Wolf: Pac-12’s big problem is lack of big-time atmospheres
By Scott Wolf
If the Pac-12 really wants to consider itself a major football conference, it needs to start providing something beyond a minor conference atmosphere.
Too many stadiums throughout the conference are waltzing stadiums, where a good team faces little resistance from the home crowd.
Here are some weekend examples: There were around 40,000 fans inside Memorial Stadium, which seats 63,000, for the Cal-USC game and many of those were Trojans’ fans. There was an announced crowd of 48,042 at Stanford Stadium to watch UCLA face the Cardinal. But the crowd count is irrelevant because Cardinal fans are renowned for their apathy.
The announced attendance was 36,651 at Arizona to watch the Wildcats play Utah, the Wildcats’ smallest crowd since 1997 and the second smallest since 1982.
Arizona is a waltzing stadium. So is Stanford. And Cal. And Arizona State. And Oregon State. And Washington State. And …

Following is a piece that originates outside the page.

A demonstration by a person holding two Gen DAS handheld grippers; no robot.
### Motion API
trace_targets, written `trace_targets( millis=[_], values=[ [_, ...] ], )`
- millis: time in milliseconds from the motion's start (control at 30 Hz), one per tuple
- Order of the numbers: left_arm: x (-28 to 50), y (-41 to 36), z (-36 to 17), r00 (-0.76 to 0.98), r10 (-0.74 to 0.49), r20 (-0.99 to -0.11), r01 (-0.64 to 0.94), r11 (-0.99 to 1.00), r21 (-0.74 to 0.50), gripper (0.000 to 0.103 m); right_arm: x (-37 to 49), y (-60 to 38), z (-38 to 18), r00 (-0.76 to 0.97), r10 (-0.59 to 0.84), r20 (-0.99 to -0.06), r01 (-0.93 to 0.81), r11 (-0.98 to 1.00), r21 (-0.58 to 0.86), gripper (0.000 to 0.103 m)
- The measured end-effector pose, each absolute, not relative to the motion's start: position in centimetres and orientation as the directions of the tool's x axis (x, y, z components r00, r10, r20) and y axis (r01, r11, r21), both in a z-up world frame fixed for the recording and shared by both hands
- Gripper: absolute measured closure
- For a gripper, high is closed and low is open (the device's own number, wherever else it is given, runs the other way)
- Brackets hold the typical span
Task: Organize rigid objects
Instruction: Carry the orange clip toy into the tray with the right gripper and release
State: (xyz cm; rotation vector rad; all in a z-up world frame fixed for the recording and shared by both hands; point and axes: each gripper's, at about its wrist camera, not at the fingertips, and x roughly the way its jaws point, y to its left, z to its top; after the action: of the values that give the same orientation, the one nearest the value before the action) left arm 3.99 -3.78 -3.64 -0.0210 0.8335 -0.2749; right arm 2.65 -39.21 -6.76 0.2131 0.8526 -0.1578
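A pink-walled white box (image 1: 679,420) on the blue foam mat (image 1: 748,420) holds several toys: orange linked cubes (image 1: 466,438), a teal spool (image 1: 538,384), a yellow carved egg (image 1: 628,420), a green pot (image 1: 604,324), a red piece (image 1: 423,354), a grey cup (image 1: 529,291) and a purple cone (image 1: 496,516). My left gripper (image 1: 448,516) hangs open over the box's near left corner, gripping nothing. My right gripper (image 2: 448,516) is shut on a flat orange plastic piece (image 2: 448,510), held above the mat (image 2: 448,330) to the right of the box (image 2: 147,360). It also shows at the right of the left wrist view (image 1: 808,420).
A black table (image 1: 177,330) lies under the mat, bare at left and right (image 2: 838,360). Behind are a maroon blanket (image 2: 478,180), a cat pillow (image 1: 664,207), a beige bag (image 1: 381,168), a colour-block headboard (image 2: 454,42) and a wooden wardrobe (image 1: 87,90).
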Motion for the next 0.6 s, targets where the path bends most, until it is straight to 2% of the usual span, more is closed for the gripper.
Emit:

Washington (when it wins), Oregon State (when it wins) and Washington State (when it wins) are tough places to play.
But even if Washington State sells out Friday night’s game against fifth-ranked USC, there will still be fewer than 36,000 in the house.
Do you really want to compare this to the SEC? South Carolina had 71,821 at Williams-Brice Stadium for Louisiana Tech. Kentucky had a sellout crowd of 62,945 at Kroger Field for Florida. And lost, 28-27.
You think the crowd made a difference in those games? I haven’t even mentioned the traditional hostile atmospheres such as LSU, Auburn, Alabama, Florida and Tennessee. The point is the crowd makes it more difficult. It makes the home team play better. It causes false starts.
USC and Washington won’t really deal with anything like tough SEC crowds. So there’s less chance for upsets. Remember that when a team goes 8-1 or 9-0 in the Pac-12.